Note we assume that the dominant eigenvectors have been suitably enumerated so that v⁽^r⁾ corresponds to the eigenvector localizing on community r. The value θ̄_r = 1 identifies critical points at which there is a phase transition in eigenvector localization and detectability for community r, and this gives the critical community size

K_{r}^{*} = \sqrt{T_{r}^{- 2} N L} \frac{\sqrt{〈 p_{l} (1 - p_{l}) 〉}}{ρ_{r} - 〈 p_{l} 〉} .

(11)

In other words, a small community can be detected using a dominant vector v⁽^r⁾ of B̄ only when $K_{r} > K_{r}^{*}$ . We note that setting L = T_r = 1, ρ_r = 1, and p_l = p in Eq. (11) recovers $K_{r}^{*} = \sqrt{N p / (1 - p)}$ , which describes the detectability transition for a single planted clique in a single-layer network [26].

We highlight an important consequence of Eq. (11). First, if the community persists across some fixed fraction of the layers, T(L) = cL, then $K_{r}^{*} \propto \sqrt{N / L}$ ; therefore, if N, p, and T_r/L are held fixed and L increases, then $K_{r}^{*}$ vanishes with scaling 𝒪(L^−1/2). This square-root scaling behavior is similar to that obtained for detection in layer aggregation of large-scale communities that persist across all layers [10]. Second, for fixed N and p, a community of fixed size K_r and persistence T_r will become impossible to detect as L increases because $K_{r}^{*}$ increases with scaling 𝒪(L^1/2). This result highlights the importance of knowing which layers potentially contain the community since the aggregation of layers lacking the community can severely inhibit its detection.

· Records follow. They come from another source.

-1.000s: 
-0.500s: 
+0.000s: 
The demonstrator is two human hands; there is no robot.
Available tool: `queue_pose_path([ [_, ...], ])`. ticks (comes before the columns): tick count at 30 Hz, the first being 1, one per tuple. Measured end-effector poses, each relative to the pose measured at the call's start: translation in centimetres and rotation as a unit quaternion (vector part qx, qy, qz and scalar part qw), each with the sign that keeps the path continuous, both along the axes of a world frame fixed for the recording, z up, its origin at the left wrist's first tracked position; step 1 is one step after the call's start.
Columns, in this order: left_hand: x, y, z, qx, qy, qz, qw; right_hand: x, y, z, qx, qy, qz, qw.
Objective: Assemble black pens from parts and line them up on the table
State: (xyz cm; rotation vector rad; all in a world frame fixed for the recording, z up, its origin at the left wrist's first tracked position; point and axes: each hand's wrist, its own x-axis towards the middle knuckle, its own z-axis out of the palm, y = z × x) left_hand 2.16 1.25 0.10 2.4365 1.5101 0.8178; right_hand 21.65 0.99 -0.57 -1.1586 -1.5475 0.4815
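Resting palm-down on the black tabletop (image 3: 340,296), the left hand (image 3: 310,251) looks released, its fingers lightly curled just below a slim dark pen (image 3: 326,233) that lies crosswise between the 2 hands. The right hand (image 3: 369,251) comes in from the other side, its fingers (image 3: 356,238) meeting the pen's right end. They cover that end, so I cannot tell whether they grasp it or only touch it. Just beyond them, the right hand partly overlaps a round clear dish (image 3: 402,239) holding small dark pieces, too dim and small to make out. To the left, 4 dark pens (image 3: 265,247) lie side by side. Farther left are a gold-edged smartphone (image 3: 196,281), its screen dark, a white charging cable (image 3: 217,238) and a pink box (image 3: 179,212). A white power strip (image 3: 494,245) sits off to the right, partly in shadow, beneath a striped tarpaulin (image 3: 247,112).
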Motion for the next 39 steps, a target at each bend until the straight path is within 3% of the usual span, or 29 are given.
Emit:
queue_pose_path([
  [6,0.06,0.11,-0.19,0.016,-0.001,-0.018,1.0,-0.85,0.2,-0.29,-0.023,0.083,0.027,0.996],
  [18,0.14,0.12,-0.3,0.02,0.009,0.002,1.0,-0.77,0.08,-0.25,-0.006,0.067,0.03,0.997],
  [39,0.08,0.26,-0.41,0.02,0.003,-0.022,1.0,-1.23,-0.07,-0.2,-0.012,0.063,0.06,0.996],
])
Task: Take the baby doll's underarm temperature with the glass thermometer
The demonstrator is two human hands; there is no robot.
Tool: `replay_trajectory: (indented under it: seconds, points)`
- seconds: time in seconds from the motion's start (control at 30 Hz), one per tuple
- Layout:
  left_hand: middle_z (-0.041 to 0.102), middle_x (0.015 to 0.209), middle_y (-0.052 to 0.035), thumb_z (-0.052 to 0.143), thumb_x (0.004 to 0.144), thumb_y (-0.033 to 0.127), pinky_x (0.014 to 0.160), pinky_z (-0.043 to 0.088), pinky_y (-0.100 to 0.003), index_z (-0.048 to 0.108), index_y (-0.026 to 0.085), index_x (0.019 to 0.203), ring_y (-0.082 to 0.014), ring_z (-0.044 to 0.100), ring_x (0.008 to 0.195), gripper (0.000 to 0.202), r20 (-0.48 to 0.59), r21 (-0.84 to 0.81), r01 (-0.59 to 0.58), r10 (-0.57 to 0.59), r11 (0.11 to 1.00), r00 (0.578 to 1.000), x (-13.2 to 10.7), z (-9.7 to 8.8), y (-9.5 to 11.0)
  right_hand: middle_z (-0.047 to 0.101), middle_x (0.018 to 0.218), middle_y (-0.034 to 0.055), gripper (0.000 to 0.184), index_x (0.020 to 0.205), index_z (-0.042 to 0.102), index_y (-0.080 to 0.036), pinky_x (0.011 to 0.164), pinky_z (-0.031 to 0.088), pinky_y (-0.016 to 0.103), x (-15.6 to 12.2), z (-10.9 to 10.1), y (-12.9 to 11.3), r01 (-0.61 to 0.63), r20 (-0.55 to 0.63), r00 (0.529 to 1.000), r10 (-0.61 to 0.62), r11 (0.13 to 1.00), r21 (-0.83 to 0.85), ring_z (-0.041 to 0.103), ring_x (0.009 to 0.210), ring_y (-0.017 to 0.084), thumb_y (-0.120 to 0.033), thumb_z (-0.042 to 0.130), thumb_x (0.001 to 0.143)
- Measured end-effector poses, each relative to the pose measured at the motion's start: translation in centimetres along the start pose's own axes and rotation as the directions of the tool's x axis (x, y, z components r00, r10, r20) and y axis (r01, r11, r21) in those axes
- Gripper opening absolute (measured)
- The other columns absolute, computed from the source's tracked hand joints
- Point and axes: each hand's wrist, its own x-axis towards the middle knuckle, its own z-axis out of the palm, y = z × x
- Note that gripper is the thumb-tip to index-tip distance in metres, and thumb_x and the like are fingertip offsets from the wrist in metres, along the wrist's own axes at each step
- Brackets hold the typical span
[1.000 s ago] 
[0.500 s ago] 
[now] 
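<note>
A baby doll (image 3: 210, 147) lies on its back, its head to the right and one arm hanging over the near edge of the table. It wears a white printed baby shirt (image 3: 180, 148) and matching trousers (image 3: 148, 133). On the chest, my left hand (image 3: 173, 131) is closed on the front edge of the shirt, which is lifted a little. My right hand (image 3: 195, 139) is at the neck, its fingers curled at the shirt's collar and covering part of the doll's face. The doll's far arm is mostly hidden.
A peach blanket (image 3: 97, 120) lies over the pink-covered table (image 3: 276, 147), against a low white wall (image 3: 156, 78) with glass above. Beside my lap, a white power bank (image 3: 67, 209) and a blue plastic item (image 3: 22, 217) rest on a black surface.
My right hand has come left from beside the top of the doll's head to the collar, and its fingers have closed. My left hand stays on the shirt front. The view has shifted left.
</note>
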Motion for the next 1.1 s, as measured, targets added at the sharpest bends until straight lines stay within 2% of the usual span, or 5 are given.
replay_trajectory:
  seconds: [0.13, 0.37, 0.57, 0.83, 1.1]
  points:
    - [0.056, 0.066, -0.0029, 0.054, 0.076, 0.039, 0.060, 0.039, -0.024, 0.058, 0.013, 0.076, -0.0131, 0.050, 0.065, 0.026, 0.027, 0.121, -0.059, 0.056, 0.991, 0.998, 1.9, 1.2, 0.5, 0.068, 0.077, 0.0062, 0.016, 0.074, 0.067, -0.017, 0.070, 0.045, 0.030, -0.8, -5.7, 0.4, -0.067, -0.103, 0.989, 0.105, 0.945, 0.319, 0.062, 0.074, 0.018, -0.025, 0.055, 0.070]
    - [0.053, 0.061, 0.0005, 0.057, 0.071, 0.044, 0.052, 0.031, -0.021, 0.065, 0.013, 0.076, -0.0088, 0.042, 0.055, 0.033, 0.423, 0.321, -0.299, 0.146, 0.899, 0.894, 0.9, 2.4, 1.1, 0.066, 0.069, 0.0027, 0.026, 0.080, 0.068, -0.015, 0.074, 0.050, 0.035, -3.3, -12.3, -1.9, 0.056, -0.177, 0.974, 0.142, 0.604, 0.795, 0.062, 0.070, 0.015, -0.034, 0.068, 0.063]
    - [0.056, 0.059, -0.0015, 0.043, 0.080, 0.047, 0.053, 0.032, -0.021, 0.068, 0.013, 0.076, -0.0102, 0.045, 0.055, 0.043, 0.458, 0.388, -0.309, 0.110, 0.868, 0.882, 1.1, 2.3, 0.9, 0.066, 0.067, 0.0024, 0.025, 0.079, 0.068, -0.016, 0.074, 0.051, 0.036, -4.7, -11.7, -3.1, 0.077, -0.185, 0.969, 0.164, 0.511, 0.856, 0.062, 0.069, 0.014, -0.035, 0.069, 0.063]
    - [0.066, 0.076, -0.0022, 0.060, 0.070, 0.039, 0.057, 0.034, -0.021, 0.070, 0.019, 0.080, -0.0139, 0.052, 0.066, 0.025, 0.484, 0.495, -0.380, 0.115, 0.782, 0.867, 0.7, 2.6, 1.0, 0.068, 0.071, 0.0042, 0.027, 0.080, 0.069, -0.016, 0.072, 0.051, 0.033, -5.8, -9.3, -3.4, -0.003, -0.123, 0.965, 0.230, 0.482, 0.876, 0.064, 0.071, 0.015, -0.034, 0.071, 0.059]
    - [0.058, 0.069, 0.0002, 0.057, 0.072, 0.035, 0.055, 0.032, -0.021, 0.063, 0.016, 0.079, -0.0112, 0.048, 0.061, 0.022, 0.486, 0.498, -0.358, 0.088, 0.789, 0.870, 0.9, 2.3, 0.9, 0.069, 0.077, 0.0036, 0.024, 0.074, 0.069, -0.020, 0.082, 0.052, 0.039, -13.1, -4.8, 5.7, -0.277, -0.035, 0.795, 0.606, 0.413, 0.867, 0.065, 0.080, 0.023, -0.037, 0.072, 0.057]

Digging further, one can let T_r vary with L and then ask how $K_{r}^{*}$ depends on the scaling behavior for T_r. For T_r ∝ L^β, Eq. (11) implies $K_{r}^{*} \propto L^{1 / 2 - β}$ so that as L → ∞,

K_{r}^{*} \to {\begin{cases} 0 & β > 1 / 2 \\ \infty & β < 1 / 2. \end{cases}

(12)

In other words, T_r, the number of layers containing the community, must increase with L at least as 𝒪(L^1/2); otherwise, summation-based layer aggregating will inhibit (rather than promote) small-community detection. Note that T ∝ L^−1/2 is a critical case in which $K_{r}^{*}$ is independent of L. We highlight that Eq. (12) is somewhat surprising since summation-based aggregation benefits detection even if the fraction T_r/L of layers containing the community vanishes with L, provided that it decays more slowly than 𝒪(L^−1/2).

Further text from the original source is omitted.